### INSTRUCTIONS FOR THE TASK:
Every line below needs to be reproduced exactly.

### THE DATA:
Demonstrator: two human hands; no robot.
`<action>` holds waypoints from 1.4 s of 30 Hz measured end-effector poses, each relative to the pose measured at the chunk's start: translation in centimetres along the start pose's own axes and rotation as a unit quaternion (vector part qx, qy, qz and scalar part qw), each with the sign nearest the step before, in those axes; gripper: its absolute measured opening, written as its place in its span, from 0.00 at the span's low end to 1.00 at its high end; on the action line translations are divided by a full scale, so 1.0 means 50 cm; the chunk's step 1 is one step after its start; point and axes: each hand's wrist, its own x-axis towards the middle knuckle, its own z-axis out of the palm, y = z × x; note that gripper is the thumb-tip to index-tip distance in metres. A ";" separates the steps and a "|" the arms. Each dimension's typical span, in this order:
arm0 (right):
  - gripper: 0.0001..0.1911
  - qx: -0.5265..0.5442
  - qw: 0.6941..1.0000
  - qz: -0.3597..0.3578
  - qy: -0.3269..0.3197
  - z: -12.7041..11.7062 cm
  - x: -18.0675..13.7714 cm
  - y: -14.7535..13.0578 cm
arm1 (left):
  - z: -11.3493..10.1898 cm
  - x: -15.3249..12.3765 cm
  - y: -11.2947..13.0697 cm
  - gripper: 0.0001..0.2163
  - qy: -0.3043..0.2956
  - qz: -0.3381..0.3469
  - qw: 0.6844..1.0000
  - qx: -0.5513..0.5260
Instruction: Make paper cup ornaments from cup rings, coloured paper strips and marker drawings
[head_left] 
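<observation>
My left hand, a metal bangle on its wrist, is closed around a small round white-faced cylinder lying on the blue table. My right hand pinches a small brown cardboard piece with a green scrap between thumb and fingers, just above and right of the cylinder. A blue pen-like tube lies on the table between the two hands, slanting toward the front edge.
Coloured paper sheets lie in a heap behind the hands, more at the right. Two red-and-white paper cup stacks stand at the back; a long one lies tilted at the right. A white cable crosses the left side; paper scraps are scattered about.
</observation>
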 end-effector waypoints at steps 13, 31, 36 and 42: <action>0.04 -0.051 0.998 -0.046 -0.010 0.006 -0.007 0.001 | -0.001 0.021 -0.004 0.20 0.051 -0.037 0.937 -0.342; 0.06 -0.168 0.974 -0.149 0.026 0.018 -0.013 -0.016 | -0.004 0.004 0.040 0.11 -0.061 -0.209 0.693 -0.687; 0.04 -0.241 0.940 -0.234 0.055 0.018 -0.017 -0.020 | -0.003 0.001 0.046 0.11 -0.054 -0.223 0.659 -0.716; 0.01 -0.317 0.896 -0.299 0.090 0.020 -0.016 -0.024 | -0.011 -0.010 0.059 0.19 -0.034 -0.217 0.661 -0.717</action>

### EXERCISE RESPONSE:
Demonstrator: two human hands; no robot.
`<action>` holds waypoints from 1.4 s of 30 Hz measured end-effector poses, each relative to the pose measured at the chunk's start: translation in centimetres along the start pose's own axes and rotation as a unit quaternion (vector part qx, qy, qz and scalar part qw), each with the sign nearest the step before, in those axes; gripper: its absolute measured opening, written as its place in its span, from 0.00 at the span's low end to 1.00 at its high end; on the action line translations are divided by a full scale, so 1.0 means 50 cm; the chunk's step 1 is one step after its start; point and axes: each hand's wrist, its own x-axis towards the middle knuckle, its own z-axis out of the palm, y = z × x; note that gripper is the thumb-tip to index-tip distance in metres. A ";" separates the steps and a "|" the arms. Each dimension's typical span, in this order:
arm0 (right):
  - gripper: 0.0001..0.1911
  - qx: -0.5265..0.5442
  - qw: 0.6941..1.0000
  - qz: -0.3597..0.3578
  - qy: -0.3269..0.3197
  - z: -12.7041..11.7062 cm
  - x: -18.0675..13.7714 cm
  - y: -14.7535..13.0578 cm
arm1 (left):
  - z: -11.3493..10.1898 cm
  - x: -15.3249..12.3765 cm
  - y: -11.2947..13.0697 cm
  - gripper: 0.0001..0.2163
  - qy: -0.3043..0.2956
  - qz: -0.3381..0.3469
  - qw: 0.6844..1.0000
  - qx: -0.5513..0.5260
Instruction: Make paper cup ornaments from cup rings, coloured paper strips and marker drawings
[head_left] 
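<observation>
My left hand, a metal bangle on its wrist, is closed around a small round white-faced cylinder lying on the blue table. My right hand pinches a small brown cardboard piece with a green scrap between thumb and fingers, just above and right of the cylinder. A blue pen-like tube lies on the table between the two hands, slanting toward the front edge.
Coloured paper sheets lie in a heap behind the hands, more at the right. Two red-and-white paper cup stacks stand at the back; a long one lies tilted at the right. A white cable crosses the left side; paper scraps are scattered about.
</observation>
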 end-effector waypoints at steps 13, 31, 36 and 42: <action>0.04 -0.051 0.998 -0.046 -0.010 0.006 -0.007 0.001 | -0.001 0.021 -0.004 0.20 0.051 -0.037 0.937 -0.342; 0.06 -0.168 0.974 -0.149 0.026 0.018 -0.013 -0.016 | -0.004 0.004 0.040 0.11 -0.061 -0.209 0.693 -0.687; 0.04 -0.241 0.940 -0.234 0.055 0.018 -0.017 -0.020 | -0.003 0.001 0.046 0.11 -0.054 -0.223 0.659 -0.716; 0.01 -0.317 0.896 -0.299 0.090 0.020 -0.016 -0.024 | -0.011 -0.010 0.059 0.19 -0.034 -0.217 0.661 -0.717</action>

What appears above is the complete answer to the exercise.